%%
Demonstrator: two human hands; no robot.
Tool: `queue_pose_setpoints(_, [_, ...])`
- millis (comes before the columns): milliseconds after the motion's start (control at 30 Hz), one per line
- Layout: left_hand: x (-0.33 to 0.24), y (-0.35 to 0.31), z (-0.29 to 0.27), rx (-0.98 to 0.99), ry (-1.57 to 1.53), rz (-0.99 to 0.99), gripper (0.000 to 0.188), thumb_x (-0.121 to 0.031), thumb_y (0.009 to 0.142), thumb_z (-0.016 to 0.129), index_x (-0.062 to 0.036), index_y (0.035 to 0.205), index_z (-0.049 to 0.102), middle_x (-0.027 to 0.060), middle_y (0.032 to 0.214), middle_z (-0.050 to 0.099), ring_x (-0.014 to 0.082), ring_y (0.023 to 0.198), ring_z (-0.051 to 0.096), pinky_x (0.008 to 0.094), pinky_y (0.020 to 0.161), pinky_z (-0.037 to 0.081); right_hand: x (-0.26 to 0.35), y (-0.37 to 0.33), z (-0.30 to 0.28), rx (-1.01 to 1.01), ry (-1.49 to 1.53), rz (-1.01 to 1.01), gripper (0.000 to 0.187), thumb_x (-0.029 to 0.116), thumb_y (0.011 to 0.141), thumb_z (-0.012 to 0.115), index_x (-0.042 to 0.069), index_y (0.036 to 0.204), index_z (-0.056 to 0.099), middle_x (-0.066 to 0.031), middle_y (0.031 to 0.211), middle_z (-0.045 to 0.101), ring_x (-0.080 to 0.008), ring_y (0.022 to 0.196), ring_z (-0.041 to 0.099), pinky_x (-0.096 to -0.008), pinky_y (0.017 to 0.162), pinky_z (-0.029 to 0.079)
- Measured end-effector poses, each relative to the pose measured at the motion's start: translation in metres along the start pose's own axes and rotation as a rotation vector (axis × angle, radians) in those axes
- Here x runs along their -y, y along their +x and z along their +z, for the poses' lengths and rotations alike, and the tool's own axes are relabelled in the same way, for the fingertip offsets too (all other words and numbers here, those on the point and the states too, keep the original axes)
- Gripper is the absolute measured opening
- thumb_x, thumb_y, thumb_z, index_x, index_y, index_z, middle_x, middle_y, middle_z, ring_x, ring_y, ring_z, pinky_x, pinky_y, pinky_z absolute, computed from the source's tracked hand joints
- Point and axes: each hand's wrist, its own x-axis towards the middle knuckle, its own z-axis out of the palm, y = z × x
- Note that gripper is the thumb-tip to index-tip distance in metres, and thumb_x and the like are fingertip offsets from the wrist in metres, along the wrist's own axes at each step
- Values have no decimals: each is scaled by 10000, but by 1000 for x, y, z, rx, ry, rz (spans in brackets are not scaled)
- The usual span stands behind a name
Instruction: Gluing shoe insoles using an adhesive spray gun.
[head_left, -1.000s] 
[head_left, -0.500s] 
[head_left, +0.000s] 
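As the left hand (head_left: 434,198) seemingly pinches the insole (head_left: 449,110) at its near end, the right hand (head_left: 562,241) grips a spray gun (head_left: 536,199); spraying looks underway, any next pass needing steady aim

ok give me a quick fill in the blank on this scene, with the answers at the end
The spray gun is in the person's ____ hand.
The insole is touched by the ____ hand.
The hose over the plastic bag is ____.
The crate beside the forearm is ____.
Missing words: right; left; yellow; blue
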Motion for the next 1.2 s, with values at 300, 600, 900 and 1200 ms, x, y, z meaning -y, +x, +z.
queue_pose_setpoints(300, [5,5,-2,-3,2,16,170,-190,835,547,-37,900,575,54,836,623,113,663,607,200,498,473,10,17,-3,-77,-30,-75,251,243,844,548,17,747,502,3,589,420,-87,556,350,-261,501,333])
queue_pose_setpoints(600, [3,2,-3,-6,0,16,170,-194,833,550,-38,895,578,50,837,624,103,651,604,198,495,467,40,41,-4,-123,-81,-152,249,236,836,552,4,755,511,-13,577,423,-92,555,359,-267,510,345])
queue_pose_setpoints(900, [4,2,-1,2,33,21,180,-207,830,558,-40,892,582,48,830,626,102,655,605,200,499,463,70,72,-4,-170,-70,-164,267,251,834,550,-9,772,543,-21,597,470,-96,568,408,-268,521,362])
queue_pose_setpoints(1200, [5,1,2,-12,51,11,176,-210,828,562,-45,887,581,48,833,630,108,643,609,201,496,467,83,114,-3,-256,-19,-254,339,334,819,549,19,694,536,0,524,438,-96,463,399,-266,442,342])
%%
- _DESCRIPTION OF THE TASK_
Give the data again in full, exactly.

- _TASK OUTPUT_
Demonstrator: two human hands; no robot.
Tool: `queue_pose_setpoints(_, [_, ...])`
- millis (comes before the columns): milliseconds after the motion's start (control at 30 Hz), one per line
- Layout: left_hand: x (-0.33 to 0.24), y (-0.35 to 0.31), z (-0.29 to 0.27), rx (-0.98 to 0.99), ry (-1.57 to 1.53), rz (-0.99 to 0.99), gripper (0.000 to 0.188), thumb_x (-0.121 to 0.031), thumb_y (0.009 to 0.142), thumb_z (-0.016 to 0.129), index_x (-0.062 to 0.036), index_y (0.035 to 0.205), index_z (-0.049 to 0.102), middle_x (-0.027 to 0.060), middle_y (0.032 to 0.214), middle_z (-0.050 to 0.099), ring_x (-0.014 to 0.082), ring_y (0.023 to 0.198), ring_z (-0.051 to 0.096), pinky_x (0.008 to 0.094), pinky_y (0.020 to 0.161), pinky_z (-0.037 to 0.081); right_hand: x (-0.26 to 0.35), y (-0.37 to 0.33), z (-0.30 to 0.28), rx (-1.01 to 1.01), ry (-1.49 to 1.53), rz (-1.01 to 1.01), gripper (0.000 to 0.187), thumb_x (-0.029 to 0.116), thumb_y (0.011 to 0.141), thumb_z (-0.012 to 0.115), index_x (-0.042 to 0.069), index_y (0.036 to 0.204), index_z (-0.056 to 0.099), middle_x (-0.066 to 0.031), middle_y (0.031 to 0.211), middle_z (-0.045 to 0.101), ring_x (-0.080 to 0.008), ring_y (0.022 to 0.196), ring_z (-0.041 to 0.099), pinky_x (-0.096 to -0.008), pinky_y (0.017 to 0.162), pinky_z (-0.029 to 0.079)
- Measured end-effector poses, each relative to the pose measured at the motion's start: translation in metres along the start pose's own axes and rotation as a rotation vector (axis × angle, radians) in those axes
- Here x runs along their -y, y along their +x and z along their +z, for the poses' lengths and rotations alike, and the tool's own axes are relabelled in the same way, for the fingertip offsets too (all other words and numbers here, those on the point and the states too, keep the original axes)
- Gripper is the absolute measured opening
- thumb_x, thumb_y, thumb_z, index_x, index_y, index_z, middle_x, middle_y, middle_z, ring_x, ring_y, ring_z, pinky_x, pinky_y, pinky_z absolute, computed from the source's tracked hand joints
- Point and axes: each hand's wrist, its own x-axis towards the middle knuckle, its own z-axis out of the palm, y = z × x
- Note that gripper is the thumb-tip to index-tip distance in metres, and thumb_x and the like are fingertip offsets from the wrist in metres, along the wrist's own axes at each step
- Values have no decimals: each is scaled by 10000, but by 1000 for x, y, z, rx, ry, rz (spans in brackets are not scaled)
- The usual span stands behind a name
Instruction: Gluing shoe insoles using an adhesive spray gun.
[head_left, -1.000s] 
[head_left, -0.500s] 
[head_left, +0.000s] 
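As the left hand (head_left: 434,198) seemingly pinches the insole (head_left: 449,110) at its near end, the right hand (head_left: 562,241) grips a spray gun (head_left: 536,199); spraying looks underway, any next pass needing steady aim

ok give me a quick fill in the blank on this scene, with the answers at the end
The spray gun is in the person's ____ hand.
The insole is touched by the ____ hand.
The hose over the plastic bag is ____.
The crate beside the forearm is ____.
Missing words: right; left; yellow; blue
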Motion for the next 1.2 s, with values at 300, 600, 900 and 1200 ms, x, y, z meaning -y, +x, +z.
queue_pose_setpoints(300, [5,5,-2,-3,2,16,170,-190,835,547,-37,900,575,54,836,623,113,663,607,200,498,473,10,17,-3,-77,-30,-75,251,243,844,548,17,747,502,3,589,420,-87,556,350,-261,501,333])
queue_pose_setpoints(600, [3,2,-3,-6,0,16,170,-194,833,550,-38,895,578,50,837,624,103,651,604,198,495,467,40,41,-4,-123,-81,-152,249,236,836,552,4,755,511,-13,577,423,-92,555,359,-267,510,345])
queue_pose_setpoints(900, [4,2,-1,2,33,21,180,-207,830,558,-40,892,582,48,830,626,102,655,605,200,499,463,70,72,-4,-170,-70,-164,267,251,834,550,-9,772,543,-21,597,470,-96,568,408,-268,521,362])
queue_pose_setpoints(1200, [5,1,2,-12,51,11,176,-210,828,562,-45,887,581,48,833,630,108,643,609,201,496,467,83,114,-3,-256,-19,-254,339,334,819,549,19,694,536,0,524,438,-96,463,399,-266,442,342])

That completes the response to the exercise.